Die Polizei teilte letzte Woche mit, dass die Sicherheit erhöht worden sei, "um jede Möglichkeit eines Terroranschlags während des G20-Treffens zu vermeiden", der ersten diplomatischen Veranstaltung in dem Gebiet, seit Neu-Delhi 2019 seine begrenzte Autonomie aufgehoben und die direkte Kontrolle übernommen hatte. Das dreitägige Treffen findet an einem weitläufigen, gut bewachten Ort am Ufer des Dal-Sees in Srinagar statt. Die Straßen, die zu dem Ort führen, wurden frisch geteert und Strommasten wurden in den Farben der indischen Nationalflagge beleuchtet, um zu zeigen, dass in der Region "Normalität und Frieden zurückkehren", sagen Beamte. Indien fördert den Tourismus in Kaschmir und mehr als eine Million seiner Bürger besuchten es im vergangenen Jahr.

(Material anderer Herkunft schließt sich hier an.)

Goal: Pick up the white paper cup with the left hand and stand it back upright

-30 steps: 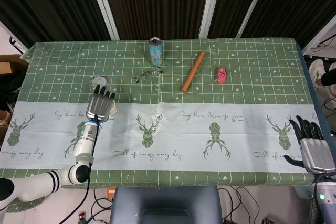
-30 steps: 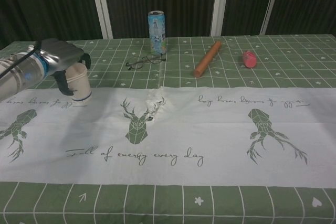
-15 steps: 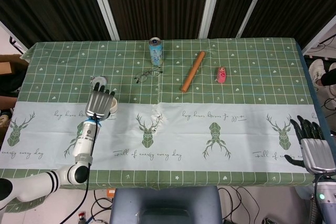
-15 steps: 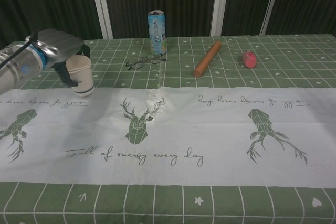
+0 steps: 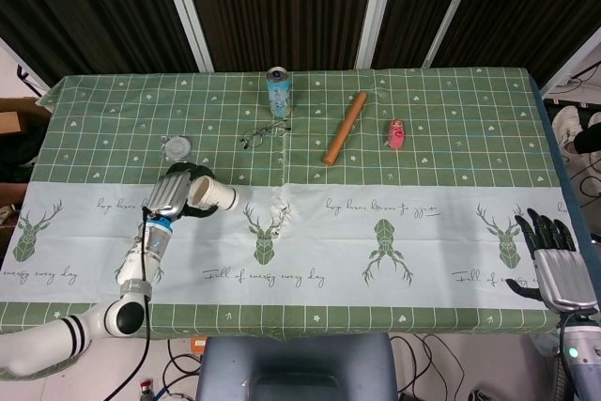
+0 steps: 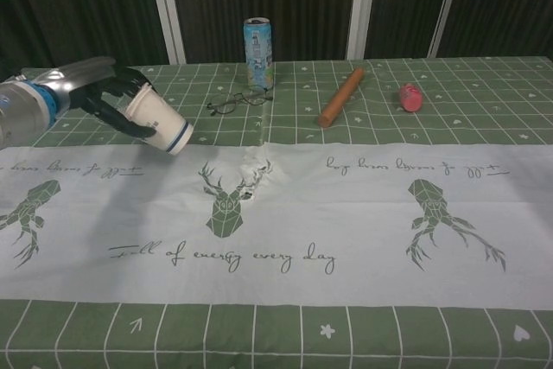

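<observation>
Right hand (image 5: 556, 260) idle at lower right of the head view, fingers spread, holding nothing. Left hand (image 6: 108, 97) at mid-left grips the white paper cup (image 6: 160, 123), lifted off the table (image 6: 346, 239), tilted, base pointing right-down. Far centre: glasses (image 6: 235, 101), can (image 6: 258, 52), rolling pin (image 6: 341, 97).

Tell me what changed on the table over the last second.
The left hand, gripping the white paper cup, lifted it off the tablecloth and tilted it sideways. A round grey lid is now uncovered. The right hand, can, glasses, rolling pin and pink toy stayed put.
</observation>
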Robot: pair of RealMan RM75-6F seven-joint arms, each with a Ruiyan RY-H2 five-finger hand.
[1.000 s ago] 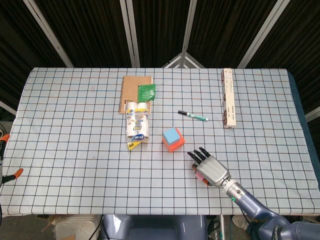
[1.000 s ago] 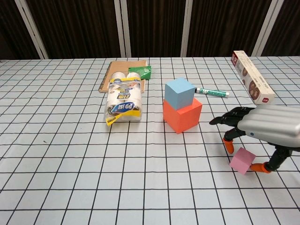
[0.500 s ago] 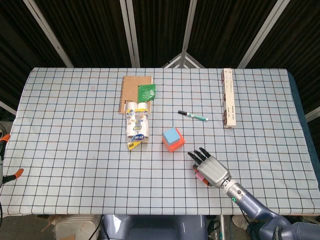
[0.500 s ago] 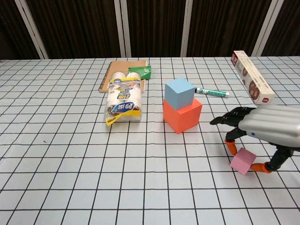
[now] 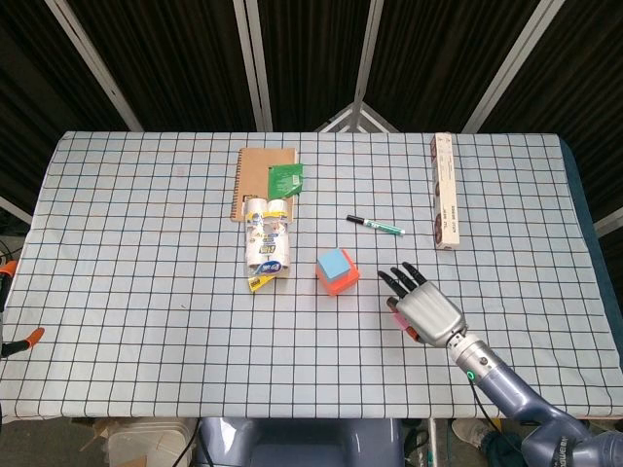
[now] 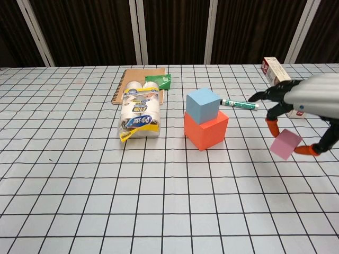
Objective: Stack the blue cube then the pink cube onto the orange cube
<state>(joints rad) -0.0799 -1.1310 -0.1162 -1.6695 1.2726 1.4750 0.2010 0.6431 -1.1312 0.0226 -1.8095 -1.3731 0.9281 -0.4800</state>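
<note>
We see our right hand (image 6: 307, 100) pinching the pink cube (image 6: 285, 144), lifted clear of the table (image 6: 79, 201) toward its right edge. The blue cube (image 6: 203, 104) sits on the orange cube (image 6: 205, 129) near the table's middle.

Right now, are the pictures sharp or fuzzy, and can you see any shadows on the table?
Head view: sharp, evenly lit, grid lines crisp; the pink cube is mostly hidden under the right robot hand. Chest view: also sharp, no glare; a soft shadow lies beside the orange cube, and the grid lines bow a little near the edges.
</note>
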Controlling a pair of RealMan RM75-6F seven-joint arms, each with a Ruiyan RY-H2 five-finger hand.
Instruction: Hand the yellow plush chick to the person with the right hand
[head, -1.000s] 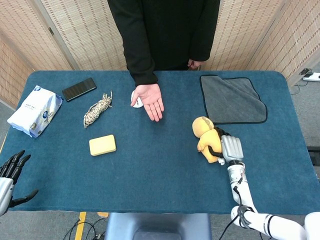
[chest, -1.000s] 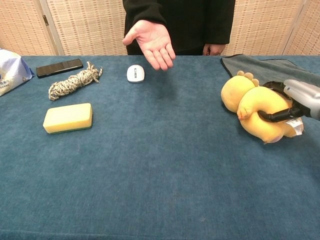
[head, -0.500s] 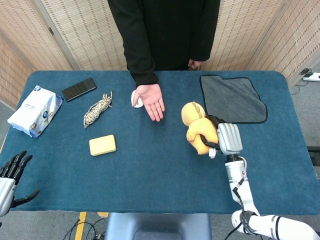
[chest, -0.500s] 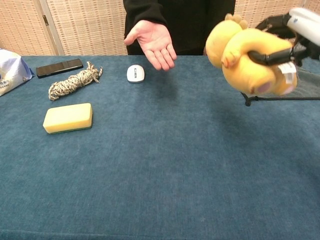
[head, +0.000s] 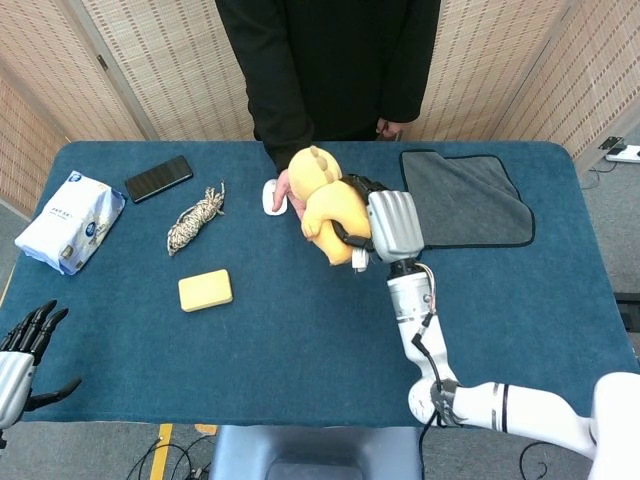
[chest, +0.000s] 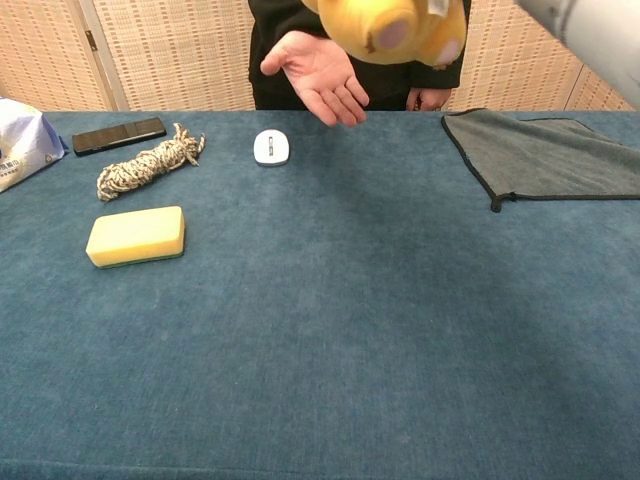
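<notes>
From the head view, your right hand (head: 385, 226) has carried the plush chick (head: 325, 203) up off the worktop (head: 300, 340) and leftward since the earlier frames; it grips the toy around its middle, dark fingers (head: 352, 238) wrapped about the body. The chick now sits just left of that hand, over the person's open palm (head: 284, 186), hiding most of it. Your left hand (head: 22, 350) hangs at the near left edge, holding nothing, fingers spread, where it was before.

From the chest view, only the chick's underside (chest: 400, 30) shows at the top edge, just right of the person's palm (chest: 318, 72); the gripping fingers are out of frame here.
</notes>
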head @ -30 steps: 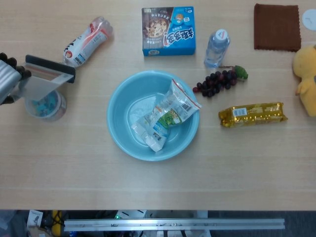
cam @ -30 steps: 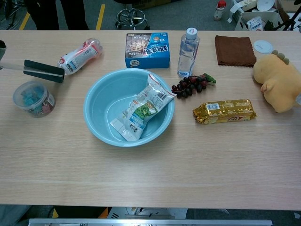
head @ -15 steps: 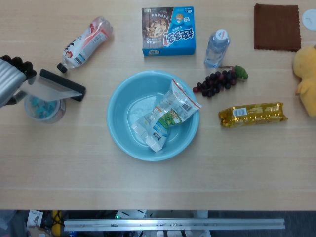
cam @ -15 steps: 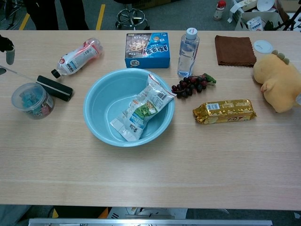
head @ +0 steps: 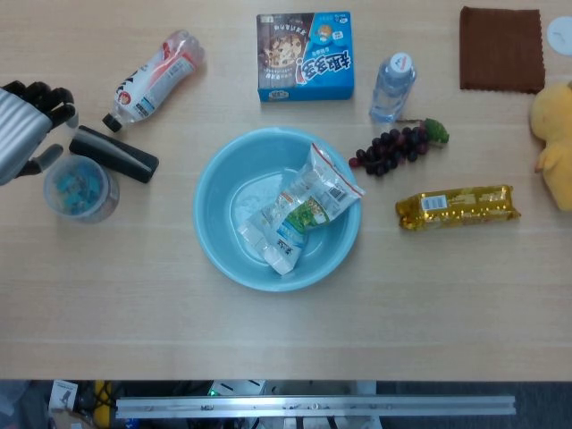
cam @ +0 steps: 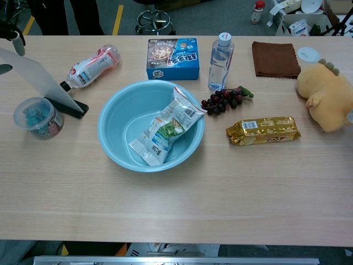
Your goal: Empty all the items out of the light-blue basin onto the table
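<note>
Head view inspection: snack pouches remain in basin, left hand at table edge

Head view shows the light-blue basin (head: 278, 209) at the middle of the table with two snack pouches (head: 299, 210) inside, overlapping and leaning up the right-hand wall. The upper pouch's sealed top stands just above the rim; the lower pouch lies toward the basin floor. Both must come out, so I judge the task unfinished.

Your left hand (head: 27, 125) sits at the far left edge, above the lidded plastic tub (head: 80, 188). A flat pale sheet with a black bar (head: 114, 153) along its lower end leans from that hand down to the table in the chest view. Whether the fingers are pinching the sheet or have let it go, the frames do not settle; I cannot tell. Your right hand appears in neither view.

Handling assessment, as judgement only: the pouches look like thin film bags, light, crinkly and probably slick. They will buckle under a squeeze and may slide against each other. Take the upper pouch first, at the raised sealed edge near the rim, where the film is doubled and stiffer. Pinch across that seam, not the puffed body.

The basin itself looks like light plastic and may shift if a pouch drags on its wall. The grapes (head: 391, 148) lie just beside its right rim, so place the pouches on bare table elsewhere.
</note>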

An der Veranstaltung werden keine chinesischen Delegierten teilnehmen. Indien und sein nördlicher Nachbar befinden sich entlang ihrer weitgehend unmarkierten Grenze in der Region Ladakh in einer militärischen Pattsituation. Peking beansprucht außerdem den gesamten indischen Bundesstaat Arunachal Pradesh als Teil Tibets und betrachtet Kaschmir als umstrittenes Gebiet. "China lehnt die Abhaltung jeglicher G20-Treffen in umstrittenen Gebieten entschieden ab und wird an solchen Treffen nicht teilnehmen", sagte der Sprecher des Außenministeriums gegenüber Reportern. Berichten zufolge dürften auch die Türkei, Saudi-Arabien und Indonesien nicht teilnehmen.

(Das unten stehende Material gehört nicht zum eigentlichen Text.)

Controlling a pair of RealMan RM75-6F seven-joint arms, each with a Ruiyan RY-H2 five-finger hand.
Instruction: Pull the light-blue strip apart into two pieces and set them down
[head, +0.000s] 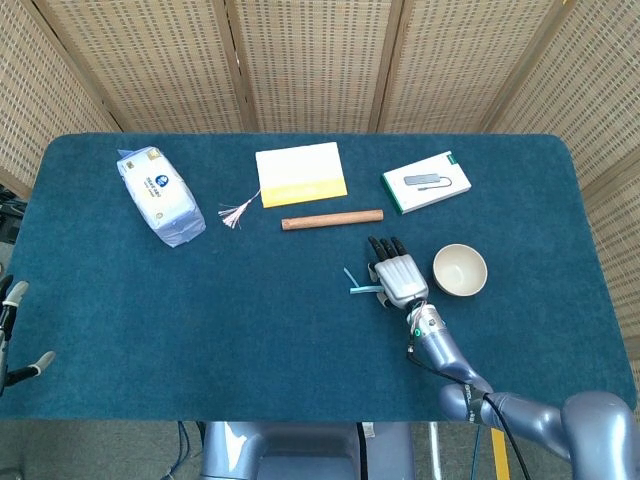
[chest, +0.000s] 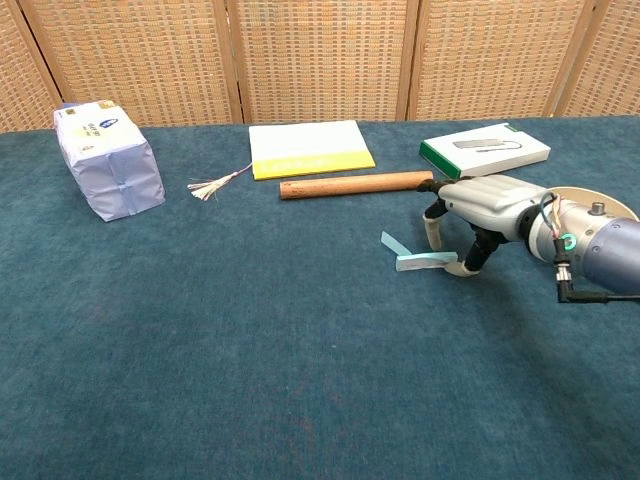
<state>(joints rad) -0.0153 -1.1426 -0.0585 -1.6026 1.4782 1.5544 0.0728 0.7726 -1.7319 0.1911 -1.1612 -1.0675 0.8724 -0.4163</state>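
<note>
Fingers (chest: 436, 227) of the right hand (chest: 480, 205) hang spread, holding nothing, over the right end of the thin light-blue strip (chest: 420, 259), which lies left-right mid-table; left hand unseen.

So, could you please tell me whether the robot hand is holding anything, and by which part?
Nothing is lifted; the right robot hand touches the right end of the light-blue strip, which lies on the table.
</note>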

Indien hat die G20-Präsidentschaft für 2023 inne und hat mehr als 100 Treffen im ganzen Land geplant. China hat sich bereits von Veranstaltungen in Ladakh und Arunachal Pradesh ferngehalten. Pakistan, ein Nicht-G20-Mitglied, kontrolliert einen kleineren Teil Kaschmirs und sagte, die Durchführung des Tourismustreffens in diesem Gebiet verstoße gegen internationales Recht, Resolutionen des UN-Sicherheitsrats und bilaterale Abkommen. Der pakistanische Außenminister Bilawal Bhutto Zardari sagte letzte Woche, dass Indien seine "Arroganz gegenüber der Welt" zeige und dass es "ihre Kleinlichkeit zeige", was eine scharfe Erwiderung aus Neu-Delhi auslöste. Indien wirft Pakistan vor, Militante in Kaschmir auszubilden und zu unterstützen, was Islamabad bestreitet.
Seit den Verfassungsänderungen Indiens im Jahr 2019 wurden die Rebellion in Kaschmir weitgehend niedergeschlagen – obwohl sich weiterhin junge Männer dem Aufstand anschließen. Aber abweichende Meinungen wurden kriminalisiert, die Medienfreiheit eingeschränkt und öffentliche Proteste eingeschränkt, was Kritikern zufolge eine drastische Einschränkung der bürgerlichen Freiheiten durch Indien darstellt. Letzte Woche sagte der UN-Sonderberichterstatter für Minderheitenfragen, Fernand de Varennes, Neu-Delhi wolle das G20-Treffen nutzen, um "ein internationales Gütesiegel" für eine Situation darzustellen, die "angeprangert und verurteilt werden sollte". Indien wies diese Kommentare zurück. Anwohner haben sich unter den verschärften Sicherheitsmaßnahmen geärgert, Hunderte wurden auf Polizeiwachen festgenommen und Tausende, darunter auch Ladenbesitzer, erhielten Anrufe von Beamten, die sie vor "Anzeichen von Protest oder Unruhen" warnten.